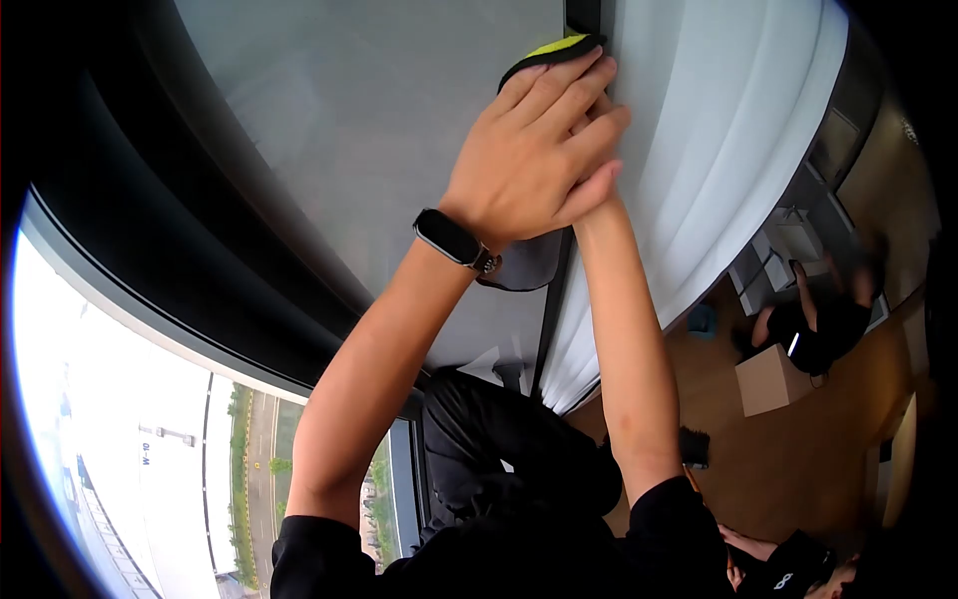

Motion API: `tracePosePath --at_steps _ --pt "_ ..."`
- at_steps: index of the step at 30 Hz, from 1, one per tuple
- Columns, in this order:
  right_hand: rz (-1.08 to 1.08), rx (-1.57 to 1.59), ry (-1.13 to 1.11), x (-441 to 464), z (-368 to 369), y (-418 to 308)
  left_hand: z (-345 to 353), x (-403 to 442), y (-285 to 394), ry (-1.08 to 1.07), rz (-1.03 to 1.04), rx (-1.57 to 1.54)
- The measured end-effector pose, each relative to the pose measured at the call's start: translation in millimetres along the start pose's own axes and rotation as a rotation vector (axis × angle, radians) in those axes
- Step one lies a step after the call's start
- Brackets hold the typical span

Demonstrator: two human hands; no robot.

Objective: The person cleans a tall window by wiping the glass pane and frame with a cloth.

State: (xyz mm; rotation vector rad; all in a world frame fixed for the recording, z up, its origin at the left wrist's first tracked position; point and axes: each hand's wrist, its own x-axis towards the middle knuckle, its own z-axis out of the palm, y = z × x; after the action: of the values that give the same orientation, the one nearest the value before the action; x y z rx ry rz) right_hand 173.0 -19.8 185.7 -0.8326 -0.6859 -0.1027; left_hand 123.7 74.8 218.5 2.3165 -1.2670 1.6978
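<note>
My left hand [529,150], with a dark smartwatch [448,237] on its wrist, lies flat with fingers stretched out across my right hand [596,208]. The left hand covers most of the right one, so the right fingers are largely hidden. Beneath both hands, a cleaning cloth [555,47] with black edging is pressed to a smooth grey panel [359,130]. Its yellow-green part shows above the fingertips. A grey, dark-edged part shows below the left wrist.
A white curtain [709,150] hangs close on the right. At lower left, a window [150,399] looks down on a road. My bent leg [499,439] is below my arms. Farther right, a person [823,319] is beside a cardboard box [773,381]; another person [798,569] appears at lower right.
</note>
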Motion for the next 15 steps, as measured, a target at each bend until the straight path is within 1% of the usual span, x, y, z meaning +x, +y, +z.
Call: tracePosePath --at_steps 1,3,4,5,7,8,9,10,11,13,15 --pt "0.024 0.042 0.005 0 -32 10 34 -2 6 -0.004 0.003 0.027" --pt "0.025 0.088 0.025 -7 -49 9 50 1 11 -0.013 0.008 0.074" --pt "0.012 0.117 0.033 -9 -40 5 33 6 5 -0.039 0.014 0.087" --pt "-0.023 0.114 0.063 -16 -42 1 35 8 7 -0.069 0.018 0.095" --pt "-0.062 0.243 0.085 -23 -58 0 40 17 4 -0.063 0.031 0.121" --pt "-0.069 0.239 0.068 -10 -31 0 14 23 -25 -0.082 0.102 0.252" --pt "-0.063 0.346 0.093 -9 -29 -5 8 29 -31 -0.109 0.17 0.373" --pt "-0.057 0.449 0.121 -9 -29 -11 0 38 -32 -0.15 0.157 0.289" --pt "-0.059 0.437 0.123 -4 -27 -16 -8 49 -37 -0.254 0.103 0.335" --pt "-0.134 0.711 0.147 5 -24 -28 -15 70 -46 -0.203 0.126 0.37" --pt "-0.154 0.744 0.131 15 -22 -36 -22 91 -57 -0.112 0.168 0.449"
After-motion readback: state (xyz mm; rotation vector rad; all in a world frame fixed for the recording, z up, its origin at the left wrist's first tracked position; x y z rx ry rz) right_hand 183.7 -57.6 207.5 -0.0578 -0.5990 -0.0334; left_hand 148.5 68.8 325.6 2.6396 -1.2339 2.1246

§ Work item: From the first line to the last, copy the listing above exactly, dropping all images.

§ Finished exercise:
Motion API: `tracePosePath --at_steps _ --pt "_ ..."`
- at_steps: index of the step at 30 Hz, from 1, one per tuple
- Columns, in this order:
  right_hand: rz (-1.08 to 1.08), rx (-1.57 to 1.59), ry (-1.13 to 1.11), x (-441 to 464), z (-368 to 369), y (-418 to 308)
  left_hand: z (-345 to 353), x (-403 to 442), y (-285 to 394), ry (-1.08 to 1.07), rz (-1.03 to 1.04), rx (-1.57 to 1.54)
- The measured end-effector pose, each relative to the pose measured at the call's start: translation in millimetres along the start pose's own axes and rotation as a rotation vector (axis × angle, radians) in those axes
- Step one lies a step after the call's start
- Brackets hold the typical span

Demonstrator: two human hands; no robot.

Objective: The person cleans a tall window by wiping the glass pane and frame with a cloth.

State: (xyz mm; rotation vector rad; all in a world frame fixed for the recording, z up, its origin at the left wrist's first tracked position; point and axes: each hand's wrist, its own x-axis towards the middle knuckle, its own z-axis out of the palm, y = z × x; after the action: of the values that give the same orientation, the one nearest the value before the action; x y z rx ry rz) right_hand 173.0 -19.8 185.7 -0.8326 -0.6859 -0.1027; left_hand 123.7 74.8 218.5 2.3165 -1.2670 1.6978
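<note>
My left hand [529,150], with a dark smartwatch [448,237] on its wrist, lies flat with fingers stretched out across my right hand [596,208]. The left hand covers most of the right one, so the right fingers are largely hidden. Beneath both hands, a cleaning cloth [555,47] with black edging is pressed to a smooth grey panel [359,130]. Its yellow-green part shows above the fingertips. A grey, dark-edged part shows below the left wrist.
A white curtain [709,150] hangs close on the right. At lower left, a window [150,399] looks down on a road. My bent leg [499,439] is below my arms. Farther right, a person [823,319] is beside a cardboard box [773,381]; another person [798,569] appears at lower right.
</note>
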Motion for the next 15 steps, as measured, a target at each bend until the straight path is within 1% of the usual span, x, y, z meaning +x, +y, +z.
Call: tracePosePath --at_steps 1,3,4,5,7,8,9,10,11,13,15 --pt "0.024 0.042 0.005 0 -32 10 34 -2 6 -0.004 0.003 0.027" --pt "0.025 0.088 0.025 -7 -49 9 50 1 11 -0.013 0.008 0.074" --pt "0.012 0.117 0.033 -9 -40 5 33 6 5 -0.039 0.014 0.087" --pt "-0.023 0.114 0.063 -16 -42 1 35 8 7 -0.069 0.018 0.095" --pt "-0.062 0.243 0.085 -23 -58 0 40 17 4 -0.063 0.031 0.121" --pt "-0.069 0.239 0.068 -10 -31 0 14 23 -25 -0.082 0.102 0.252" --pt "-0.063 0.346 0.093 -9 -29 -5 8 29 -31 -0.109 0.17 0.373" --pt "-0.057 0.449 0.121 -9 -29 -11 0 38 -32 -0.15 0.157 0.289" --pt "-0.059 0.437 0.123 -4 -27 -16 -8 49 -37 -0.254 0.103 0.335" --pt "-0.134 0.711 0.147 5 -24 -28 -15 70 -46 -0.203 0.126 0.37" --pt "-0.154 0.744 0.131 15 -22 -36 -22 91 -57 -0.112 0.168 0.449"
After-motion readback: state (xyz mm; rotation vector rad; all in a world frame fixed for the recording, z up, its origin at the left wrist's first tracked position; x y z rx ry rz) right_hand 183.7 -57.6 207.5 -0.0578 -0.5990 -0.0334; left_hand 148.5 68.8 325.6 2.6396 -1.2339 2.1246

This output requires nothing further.